Do you know Ree Drummond? She has written cookbooks and children's books. She has her own TV show on the food network. Her TV show is great for viewing, but her love of butter keeps me away from using her recipes. She has written a sort of autobiography. She titles her love story
Black Heels To Tractor Wheels. She shares how she fell in love with her man and moved to a ranch in the middle of Oklahoma. She is a great author and she is the one reading her story. I actually laugh out loud as I am listening and walking. Ree was on her way to law school in Chicago. She stopped to see her parents in Oklahoma and met her cowboy and never made it any farther east. Although it is a great story, I seriously doubt there is any ttwd going on, but what goes on behind closed doors in anyone's guess. Right?
So I am out walking, listening to Ree tell her story and I think again back to our early days of marriage. As she tells her story, I think about how we started. The word obey was not in our vows and we were introduced to the wedding guests as husband and wife, not man and wife. I wanted to be a Ms. I wanted the same courtesy as the title Mr. gives a man: respect, but no association with a spouse. Really........ that was me! I was a feminist. We had an equal marriage, equal power, equal say in decisions.
Then we were in those middle years of work, baby, deployment, illness, family and life seemed to get so complicated. I was very independent. As two big deployments were faced, my independence was needed to weather the separations. Hard times mixed with good times and our equal marriage thrived.
Now early retirement was upon us and we had earned those perks. Travel and an empty nest were ours. But what about our marriage? Things felt flat, mundane, predictable and the doldrums set in. Then by accident, or luck or what have you, I discovered ttwd and a huge romantic, loving explosion happened. Our marriage really changed. We began to incorporate ttwd and a lot happened. No longer an equal marriage......... a more traditional one of loving, chemistry and magic. We both felt the rekindling of our love as it was in the beginning. I had a strong husband who loved me to be submissive. Holy cow! We have better communication, better sex and yes, there are spankings.
When Jack asked about the subject of this post, his response was predictable. He said that I have already written about this subject before. I said yes, but I cannot seem to get it down right. So I am trying again. What happens when you get to the empty nest time and things are not what you expected? Sweet Katie from This Whole Thing had suggested in a recent post side by side condos, ........... dinner together sometimes, but independent lives with that man who is your husband. No, that is not what we ttwd wives want. So isn't ttwd the best way to sweeten the nest?

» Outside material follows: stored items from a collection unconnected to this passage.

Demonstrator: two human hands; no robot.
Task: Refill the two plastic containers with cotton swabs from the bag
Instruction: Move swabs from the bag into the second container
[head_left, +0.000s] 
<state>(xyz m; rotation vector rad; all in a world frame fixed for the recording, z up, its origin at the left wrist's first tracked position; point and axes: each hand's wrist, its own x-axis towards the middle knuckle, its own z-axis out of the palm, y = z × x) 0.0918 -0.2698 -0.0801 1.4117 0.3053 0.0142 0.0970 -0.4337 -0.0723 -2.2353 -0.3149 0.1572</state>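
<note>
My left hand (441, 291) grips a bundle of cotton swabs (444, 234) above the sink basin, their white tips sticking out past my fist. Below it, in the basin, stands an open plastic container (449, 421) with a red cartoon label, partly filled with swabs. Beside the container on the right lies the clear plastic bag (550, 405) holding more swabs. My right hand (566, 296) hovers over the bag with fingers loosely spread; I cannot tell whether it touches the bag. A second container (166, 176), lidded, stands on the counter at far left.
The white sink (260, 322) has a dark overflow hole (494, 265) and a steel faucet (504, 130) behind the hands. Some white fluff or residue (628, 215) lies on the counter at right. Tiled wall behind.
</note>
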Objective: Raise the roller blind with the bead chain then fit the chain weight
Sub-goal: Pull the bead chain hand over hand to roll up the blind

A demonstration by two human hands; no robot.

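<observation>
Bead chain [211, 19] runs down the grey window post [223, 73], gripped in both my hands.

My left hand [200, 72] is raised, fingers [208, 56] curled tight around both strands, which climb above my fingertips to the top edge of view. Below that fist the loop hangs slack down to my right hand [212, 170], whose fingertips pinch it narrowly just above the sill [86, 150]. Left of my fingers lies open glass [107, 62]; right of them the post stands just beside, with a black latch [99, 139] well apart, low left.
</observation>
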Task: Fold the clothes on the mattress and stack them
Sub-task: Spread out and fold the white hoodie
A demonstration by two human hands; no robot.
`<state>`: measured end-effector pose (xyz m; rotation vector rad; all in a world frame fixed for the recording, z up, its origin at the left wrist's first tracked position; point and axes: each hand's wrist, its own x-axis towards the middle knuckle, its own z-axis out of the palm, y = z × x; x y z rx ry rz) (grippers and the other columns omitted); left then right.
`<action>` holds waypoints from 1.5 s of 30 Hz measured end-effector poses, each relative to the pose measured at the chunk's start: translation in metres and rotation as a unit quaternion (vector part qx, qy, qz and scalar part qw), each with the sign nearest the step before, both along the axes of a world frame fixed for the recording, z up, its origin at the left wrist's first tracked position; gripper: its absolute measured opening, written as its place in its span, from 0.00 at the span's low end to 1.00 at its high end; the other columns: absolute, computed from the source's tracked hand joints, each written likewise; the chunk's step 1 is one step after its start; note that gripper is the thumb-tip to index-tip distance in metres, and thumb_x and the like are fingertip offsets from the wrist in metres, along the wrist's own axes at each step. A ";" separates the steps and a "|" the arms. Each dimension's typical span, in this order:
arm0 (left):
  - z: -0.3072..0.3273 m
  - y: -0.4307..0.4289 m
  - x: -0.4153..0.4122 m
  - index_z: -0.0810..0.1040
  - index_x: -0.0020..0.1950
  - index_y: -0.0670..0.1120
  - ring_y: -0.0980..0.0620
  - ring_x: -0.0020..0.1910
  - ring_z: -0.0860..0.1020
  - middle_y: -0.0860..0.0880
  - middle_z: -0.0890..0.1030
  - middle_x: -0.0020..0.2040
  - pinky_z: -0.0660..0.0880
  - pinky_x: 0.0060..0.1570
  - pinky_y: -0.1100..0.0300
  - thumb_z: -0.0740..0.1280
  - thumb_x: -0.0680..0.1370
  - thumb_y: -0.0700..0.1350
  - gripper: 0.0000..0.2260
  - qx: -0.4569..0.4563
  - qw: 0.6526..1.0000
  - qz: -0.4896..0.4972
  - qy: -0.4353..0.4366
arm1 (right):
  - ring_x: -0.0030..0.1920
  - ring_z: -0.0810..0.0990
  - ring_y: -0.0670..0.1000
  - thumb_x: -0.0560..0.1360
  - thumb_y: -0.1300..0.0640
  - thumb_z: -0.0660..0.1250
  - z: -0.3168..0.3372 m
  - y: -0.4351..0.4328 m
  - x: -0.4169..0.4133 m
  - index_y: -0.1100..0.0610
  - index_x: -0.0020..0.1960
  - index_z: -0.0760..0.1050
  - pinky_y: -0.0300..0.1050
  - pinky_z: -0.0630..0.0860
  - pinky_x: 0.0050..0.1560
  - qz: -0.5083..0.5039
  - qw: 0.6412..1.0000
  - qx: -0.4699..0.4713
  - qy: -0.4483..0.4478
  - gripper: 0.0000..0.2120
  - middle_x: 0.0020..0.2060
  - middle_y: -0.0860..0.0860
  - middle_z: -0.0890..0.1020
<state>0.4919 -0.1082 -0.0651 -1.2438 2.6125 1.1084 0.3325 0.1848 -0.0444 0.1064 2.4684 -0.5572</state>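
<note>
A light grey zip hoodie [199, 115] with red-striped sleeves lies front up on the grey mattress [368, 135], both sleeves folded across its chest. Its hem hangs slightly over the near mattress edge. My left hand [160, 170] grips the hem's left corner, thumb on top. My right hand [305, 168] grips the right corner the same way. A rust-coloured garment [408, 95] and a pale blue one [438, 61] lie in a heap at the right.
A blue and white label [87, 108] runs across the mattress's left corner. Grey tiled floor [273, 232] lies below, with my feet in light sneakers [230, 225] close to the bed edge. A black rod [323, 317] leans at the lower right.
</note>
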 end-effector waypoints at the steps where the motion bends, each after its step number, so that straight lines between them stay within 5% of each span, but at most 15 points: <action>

In the big world, I want women in charge in the business and political worlds. I want to see a woman president in my life time. Women deserve equal pay and promotion. Women need the best of daycare so that they have peace of mind when they are off to work. I am all for independent women in the bigger world. I want women to be feminists and men to value their worth. Just not in my world, our world at home. I want Jack's leadership and dominance and he wants my following and submission. This man of mine relishes his role as HOH and again, I think of how things have changed for us. I am no longer independent and can actually feel the change in me from what I was.

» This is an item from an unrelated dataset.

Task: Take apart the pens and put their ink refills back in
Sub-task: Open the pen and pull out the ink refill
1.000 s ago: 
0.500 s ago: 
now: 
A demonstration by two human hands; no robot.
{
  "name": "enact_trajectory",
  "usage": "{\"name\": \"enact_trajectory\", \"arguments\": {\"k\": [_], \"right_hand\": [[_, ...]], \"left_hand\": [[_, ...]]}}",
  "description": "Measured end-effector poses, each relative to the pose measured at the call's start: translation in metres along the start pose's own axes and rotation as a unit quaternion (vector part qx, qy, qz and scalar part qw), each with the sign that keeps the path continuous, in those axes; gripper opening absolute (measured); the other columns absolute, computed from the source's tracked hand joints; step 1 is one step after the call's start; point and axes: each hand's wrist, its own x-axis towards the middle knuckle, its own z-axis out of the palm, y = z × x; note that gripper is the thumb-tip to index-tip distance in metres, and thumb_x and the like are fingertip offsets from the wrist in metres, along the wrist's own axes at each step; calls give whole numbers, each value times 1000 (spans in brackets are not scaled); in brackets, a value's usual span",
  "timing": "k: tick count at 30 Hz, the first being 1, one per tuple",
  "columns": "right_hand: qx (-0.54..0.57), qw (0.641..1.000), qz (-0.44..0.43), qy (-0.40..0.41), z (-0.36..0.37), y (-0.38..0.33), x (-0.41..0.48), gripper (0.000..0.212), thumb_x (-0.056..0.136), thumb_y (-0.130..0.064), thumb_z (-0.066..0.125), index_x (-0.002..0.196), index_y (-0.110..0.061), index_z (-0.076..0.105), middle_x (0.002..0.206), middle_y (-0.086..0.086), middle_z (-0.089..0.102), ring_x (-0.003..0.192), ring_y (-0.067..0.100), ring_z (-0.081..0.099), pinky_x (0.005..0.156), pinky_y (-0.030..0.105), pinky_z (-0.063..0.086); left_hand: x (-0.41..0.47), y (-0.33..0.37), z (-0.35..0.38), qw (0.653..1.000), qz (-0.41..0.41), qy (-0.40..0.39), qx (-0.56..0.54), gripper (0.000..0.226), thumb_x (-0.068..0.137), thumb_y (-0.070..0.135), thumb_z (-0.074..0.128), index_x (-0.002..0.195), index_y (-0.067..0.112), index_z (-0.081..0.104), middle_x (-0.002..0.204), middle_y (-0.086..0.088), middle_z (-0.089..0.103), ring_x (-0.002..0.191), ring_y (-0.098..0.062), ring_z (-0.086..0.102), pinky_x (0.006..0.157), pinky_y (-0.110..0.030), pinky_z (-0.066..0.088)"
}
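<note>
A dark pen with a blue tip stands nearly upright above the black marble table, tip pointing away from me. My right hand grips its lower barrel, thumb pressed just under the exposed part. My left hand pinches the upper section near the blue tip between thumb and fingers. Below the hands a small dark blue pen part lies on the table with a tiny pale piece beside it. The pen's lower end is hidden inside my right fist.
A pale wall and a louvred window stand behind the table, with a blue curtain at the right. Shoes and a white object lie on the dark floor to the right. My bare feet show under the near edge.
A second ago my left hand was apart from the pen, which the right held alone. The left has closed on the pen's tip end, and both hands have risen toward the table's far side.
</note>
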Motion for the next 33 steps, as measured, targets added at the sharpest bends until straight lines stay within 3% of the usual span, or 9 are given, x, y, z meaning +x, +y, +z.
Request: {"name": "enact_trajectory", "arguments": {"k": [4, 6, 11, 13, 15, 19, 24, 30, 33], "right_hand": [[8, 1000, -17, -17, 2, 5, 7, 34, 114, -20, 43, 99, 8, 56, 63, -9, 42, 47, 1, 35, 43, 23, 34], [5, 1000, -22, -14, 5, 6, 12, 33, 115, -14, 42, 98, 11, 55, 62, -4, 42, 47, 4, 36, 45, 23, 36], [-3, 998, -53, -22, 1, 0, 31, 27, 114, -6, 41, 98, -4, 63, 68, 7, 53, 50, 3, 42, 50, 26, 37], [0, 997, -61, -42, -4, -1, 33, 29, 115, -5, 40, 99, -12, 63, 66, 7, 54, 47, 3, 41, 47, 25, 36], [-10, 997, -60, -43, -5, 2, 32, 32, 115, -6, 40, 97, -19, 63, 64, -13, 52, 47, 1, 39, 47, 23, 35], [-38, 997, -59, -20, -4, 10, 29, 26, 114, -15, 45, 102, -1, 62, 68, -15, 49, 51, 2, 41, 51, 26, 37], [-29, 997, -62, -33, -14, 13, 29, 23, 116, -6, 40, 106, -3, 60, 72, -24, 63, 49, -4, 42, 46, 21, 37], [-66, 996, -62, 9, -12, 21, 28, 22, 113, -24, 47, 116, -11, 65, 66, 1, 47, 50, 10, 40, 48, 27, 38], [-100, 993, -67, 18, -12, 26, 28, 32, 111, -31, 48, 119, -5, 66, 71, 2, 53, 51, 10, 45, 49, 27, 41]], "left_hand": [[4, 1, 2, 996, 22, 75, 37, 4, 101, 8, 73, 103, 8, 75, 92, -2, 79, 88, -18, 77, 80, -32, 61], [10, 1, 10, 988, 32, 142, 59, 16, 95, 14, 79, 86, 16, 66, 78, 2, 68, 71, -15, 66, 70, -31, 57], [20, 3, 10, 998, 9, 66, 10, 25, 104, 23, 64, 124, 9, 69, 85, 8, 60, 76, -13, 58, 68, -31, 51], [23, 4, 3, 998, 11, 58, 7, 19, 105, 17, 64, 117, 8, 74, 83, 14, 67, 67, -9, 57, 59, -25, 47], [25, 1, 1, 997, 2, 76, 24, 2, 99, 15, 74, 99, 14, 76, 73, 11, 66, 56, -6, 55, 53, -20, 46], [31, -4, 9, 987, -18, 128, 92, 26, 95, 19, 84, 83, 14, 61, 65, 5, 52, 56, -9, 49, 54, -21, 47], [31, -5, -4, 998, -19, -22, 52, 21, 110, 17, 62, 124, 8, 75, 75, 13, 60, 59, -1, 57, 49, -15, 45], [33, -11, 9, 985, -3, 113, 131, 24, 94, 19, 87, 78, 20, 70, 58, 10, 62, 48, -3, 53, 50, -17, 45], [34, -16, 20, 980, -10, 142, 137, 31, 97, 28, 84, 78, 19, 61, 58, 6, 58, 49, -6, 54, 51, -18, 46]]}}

We all know Stormy. She has stopped writing her blog, but has left it up for us to read and reread. This quote was lifted right off Stormy's blog. Those words came from her Ogre. That is the way things work at their house
What's not to love? A lot of men are missing out here. You get a sweet, respectful wife and a peaceful home. When she's not, you take care of it. She cries, says sorry and loves you anyway. It's sexy and hot and it connects you and makes you closer and more in sync with each other.
Ttwd has so energized our marriage. I am the happiest I have ever been. So I have tried once again to explain the changes that have occurred in our marriage. I still feel tongue tied and redundant. Maybe this is because I still cannot believe how wonderful it all is ............ after all these years.
Before and After:
I first listened to this book way before we began ttwd. It was a great story. Listening a second time, oh, my! Butterflies, tummy flip flops, massive goosebumps, tingling body parts........ as I listen the second time around. I get so turned on that I jump Jack's bones the minute I get home. So check out this audiobook. The author will be surprised when her sales soar.